Instructions for the task: Using the material that follows, work out how many lines include the word "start". Your answer should be that number only.

Data provided:
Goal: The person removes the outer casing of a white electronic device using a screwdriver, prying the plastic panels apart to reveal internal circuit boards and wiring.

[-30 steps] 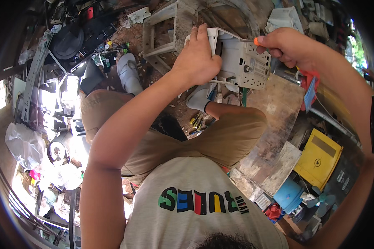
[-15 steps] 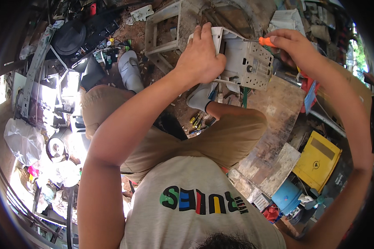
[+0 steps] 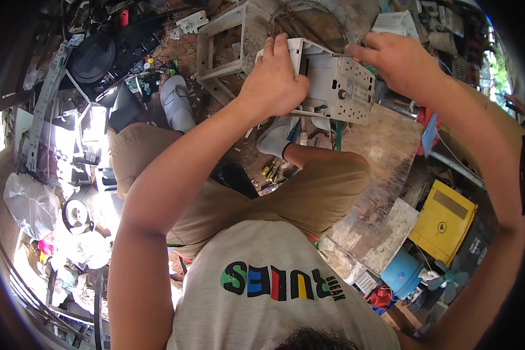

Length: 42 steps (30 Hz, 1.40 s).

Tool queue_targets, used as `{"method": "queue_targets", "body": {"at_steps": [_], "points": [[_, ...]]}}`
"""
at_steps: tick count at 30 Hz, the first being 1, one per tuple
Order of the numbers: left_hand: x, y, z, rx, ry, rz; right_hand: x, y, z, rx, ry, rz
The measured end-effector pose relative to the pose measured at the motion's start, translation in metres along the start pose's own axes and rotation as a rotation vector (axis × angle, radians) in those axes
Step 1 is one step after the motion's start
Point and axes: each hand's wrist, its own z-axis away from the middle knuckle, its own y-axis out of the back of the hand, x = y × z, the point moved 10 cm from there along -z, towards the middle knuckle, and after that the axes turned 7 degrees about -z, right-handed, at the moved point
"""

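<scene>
Off-white casing (image 3: 325,77) sits ahead of the knees, its lower right corner overlapping, as I see it remotely, the upper edge of the wooden board (image 3: 385,151); at its left end my left hand (image 3: 272,84) grips with fingers laid across and thumb apart. Its long axis runs left to right, dipping slightly, the perforated end pointing right. Farther right, my right hand (image 3: 391,58) has slid nearer over half a second, pinching the now mostly hidden handle of the screwdriver (image 3: 340,55), a closer grip, I judge, with the shank along the upper edge.
</scene>
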Motion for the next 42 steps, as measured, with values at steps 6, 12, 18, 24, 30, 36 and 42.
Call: {"method": "queue_targets", "body": {"at_steps": [6,12,18,24,30,36,42], "points": [[-0.005,0.001,0.0,0.029,-0.012,0.012,0.039,-0.042,0.037,-0.302,-1.0,-1.313],[-0.001,-0.002,-0.004,0.02,-0.029,0.008,0.043,-0.018,0.01,-0.082,-0.376,-0.573],[-0.003,0.002,-0.003,0.031,0.008,0.004,0.002,0.018,0.001,0.066,-0.082,-0.185],[-0.004,-0.001,0.002,0.015,0.008,0.008,0.033,0.008,0.032,0.557,-0.509,-0.845],[-0.004,-0.001,0.003,0.022,0.0,0.005,0.034,0.01,0.023,0.07,-0.666,-0.679],[-0.006,-0.002,-0.002,0.015,0.017,0.007,0.017,0.024,0.008,0.147,-0.3,-0.41],[-0.005,-0.002,-0.001,0.004,0.026,-0.012,0.014,0.023,0.018,0.311,-0.254,-0.518]]}}
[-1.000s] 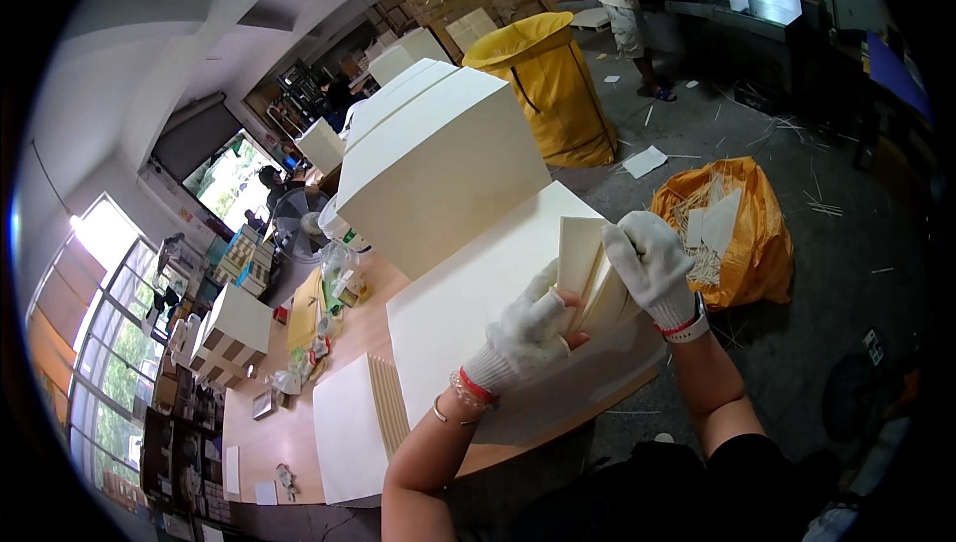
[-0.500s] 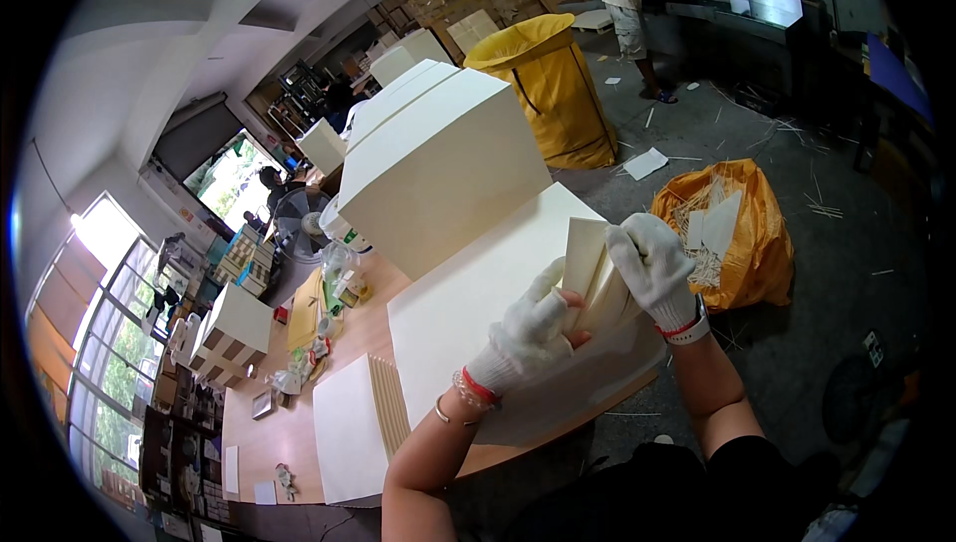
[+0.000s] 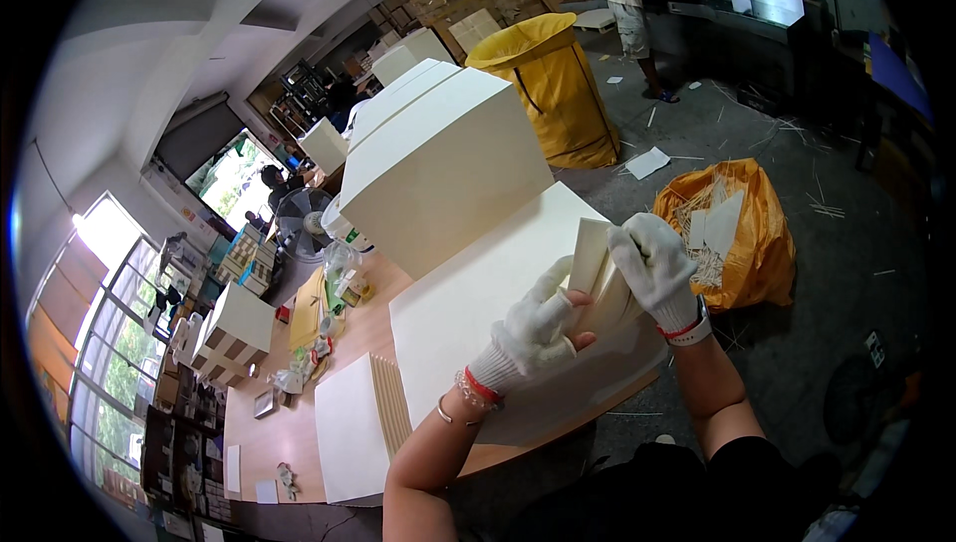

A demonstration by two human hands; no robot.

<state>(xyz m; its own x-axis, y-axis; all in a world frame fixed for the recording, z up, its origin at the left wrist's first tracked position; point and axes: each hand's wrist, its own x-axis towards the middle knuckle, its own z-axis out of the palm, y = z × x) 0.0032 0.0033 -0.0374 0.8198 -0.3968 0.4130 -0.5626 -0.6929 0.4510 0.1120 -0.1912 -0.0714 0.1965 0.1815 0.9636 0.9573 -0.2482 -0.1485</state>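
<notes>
Both my hands wear white knit gloves with red cuffs. My left hand (image 3: 528,338) grips the lower side of a small stack of cream paper sheets (image 3: 595,273). My right hand (image 3: 657,268) closes over the stack's upper right edge. The stack is held upright just above a large flat pile of cream sheets (image 3: 468,313) on the wooden table (image 3: 289,422). Behind it stands a tall block of stacked cream sheets (image 3: 438,168).
An orange bag of paper scraps (image 3: 732,233) lies on the floor at right, a yellow bin bag (image 3: 553,89) behind it. A person (image 3: 632,4) stands at a machine far back. Another low sheet pile (image 3: 354,427) lies at left. A fan (image 3: 299,218) and bottles crowd the table's far side.
The hands and the small stack have barely shifted; my fingers have adjusted slightly on the stack's edges.
</notes>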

Solution to this exercise: 2